-- Opening Marker --

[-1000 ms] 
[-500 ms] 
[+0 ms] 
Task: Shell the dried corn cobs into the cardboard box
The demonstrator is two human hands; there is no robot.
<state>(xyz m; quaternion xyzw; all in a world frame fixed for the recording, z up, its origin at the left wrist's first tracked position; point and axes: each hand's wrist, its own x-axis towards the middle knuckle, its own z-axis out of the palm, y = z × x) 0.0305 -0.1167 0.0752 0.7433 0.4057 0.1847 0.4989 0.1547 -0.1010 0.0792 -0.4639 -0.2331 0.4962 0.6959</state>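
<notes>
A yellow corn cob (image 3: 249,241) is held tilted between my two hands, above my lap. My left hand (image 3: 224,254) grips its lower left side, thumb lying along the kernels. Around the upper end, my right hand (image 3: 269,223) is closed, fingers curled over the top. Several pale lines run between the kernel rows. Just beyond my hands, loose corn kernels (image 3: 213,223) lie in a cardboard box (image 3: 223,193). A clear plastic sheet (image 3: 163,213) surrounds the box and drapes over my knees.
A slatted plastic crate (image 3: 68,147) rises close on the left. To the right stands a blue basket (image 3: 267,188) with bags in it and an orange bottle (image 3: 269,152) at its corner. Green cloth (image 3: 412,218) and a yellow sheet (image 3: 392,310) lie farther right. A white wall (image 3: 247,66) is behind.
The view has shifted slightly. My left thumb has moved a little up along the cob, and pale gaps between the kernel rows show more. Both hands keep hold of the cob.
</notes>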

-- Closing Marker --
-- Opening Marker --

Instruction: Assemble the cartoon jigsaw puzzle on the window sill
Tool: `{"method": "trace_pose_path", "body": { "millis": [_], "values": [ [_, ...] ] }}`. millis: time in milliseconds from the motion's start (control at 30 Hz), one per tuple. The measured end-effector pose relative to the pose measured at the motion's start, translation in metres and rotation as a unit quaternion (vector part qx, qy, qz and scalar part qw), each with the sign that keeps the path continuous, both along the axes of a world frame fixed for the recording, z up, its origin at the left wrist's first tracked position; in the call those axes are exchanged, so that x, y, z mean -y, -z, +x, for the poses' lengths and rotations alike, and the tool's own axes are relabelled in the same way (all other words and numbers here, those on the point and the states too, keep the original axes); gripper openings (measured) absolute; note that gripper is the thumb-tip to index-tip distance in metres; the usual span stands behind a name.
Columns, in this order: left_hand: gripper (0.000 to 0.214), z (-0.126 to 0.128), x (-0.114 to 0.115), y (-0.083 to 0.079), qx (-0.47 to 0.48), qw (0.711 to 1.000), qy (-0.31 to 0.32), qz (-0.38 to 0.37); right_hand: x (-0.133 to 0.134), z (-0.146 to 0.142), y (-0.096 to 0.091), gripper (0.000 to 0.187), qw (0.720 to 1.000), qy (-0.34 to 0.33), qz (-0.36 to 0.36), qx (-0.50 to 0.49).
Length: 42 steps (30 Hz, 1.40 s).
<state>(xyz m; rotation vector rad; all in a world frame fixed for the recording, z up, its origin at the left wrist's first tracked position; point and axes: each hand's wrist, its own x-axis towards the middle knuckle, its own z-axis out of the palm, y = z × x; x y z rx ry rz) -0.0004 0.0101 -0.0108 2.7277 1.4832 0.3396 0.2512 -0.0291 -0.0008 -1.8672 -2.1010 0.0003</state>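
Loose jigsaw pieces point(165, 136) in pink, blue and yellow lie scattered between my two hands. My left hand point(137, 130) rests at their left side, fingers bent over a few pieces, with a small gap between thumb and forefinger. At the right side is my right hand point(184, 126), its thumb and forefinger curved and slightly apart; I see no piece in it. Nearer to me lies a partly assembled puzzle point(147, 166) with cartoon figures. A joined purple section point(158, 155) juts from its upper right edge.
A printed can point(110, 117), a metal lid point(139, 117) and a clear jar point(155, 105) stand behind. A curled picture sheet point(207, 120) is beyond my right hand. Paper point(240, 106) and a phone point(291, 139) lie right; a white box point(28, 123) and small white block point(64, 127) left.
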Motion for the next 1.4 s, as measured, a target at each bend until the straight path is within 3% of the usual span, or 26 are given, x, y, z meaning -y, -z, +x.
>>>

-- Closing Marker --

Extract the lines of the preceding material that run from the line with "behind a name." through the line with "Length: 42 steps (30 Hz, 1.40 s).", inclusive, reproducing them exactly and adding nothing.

• SOLVED PROBLEM
Tool: `{"method": "trace_pose_path", "body": { "millis": [_], "values": [ [_, ...] ] }}`. millis: time in milliseconds from the motion's start (control at 30 Hz), one per tuple. The measured end-effector pose relative to the pose measured at the motion's start, translation in metres and rotation as a unit quaternion (vector part qx, qy, qz and scalar part qw), each with the sign that keeps the path continuous, both along the axes of a world frame fixed for the recording, z up, its origin at the left wrist's first tracked position; in the call those axes are exchanged, so that x, y, z mean -y, -z, +x, for the poses' lengths and rotations alike, and the tool's own axes are relabelled in the same way (all other words and numbers here, those on the point and the states too, keep the original axes); gripper openings (measured) absolute; note that gripper is the thumb-tip to index-tip distance in metres; the usual span stands behind a name.
Columns, in this order: left_hand: gripper (0.000 to 0.214), z (-0.126 to 0.128), x (-0.114 to 0.115), y (-0.083 to 0.079), qx (-0.47 to 0.48), qw (0.711 to 1.000), qy (-0.31 to 0.32), qz (-0.38 to 0.37); right_hand: x (-0.133 to 0.134), z (-0.146 to 0.142), y (-0.096 to 0.091), gripper (0.000 to 0.187), qw (0.720 to 1.000), qy (-0.34 to 0.33), qz (-0.36 to 0.36), qx (-0.50 to 0.49).
Length: 42 steps (30 Hz, 1.40 s).

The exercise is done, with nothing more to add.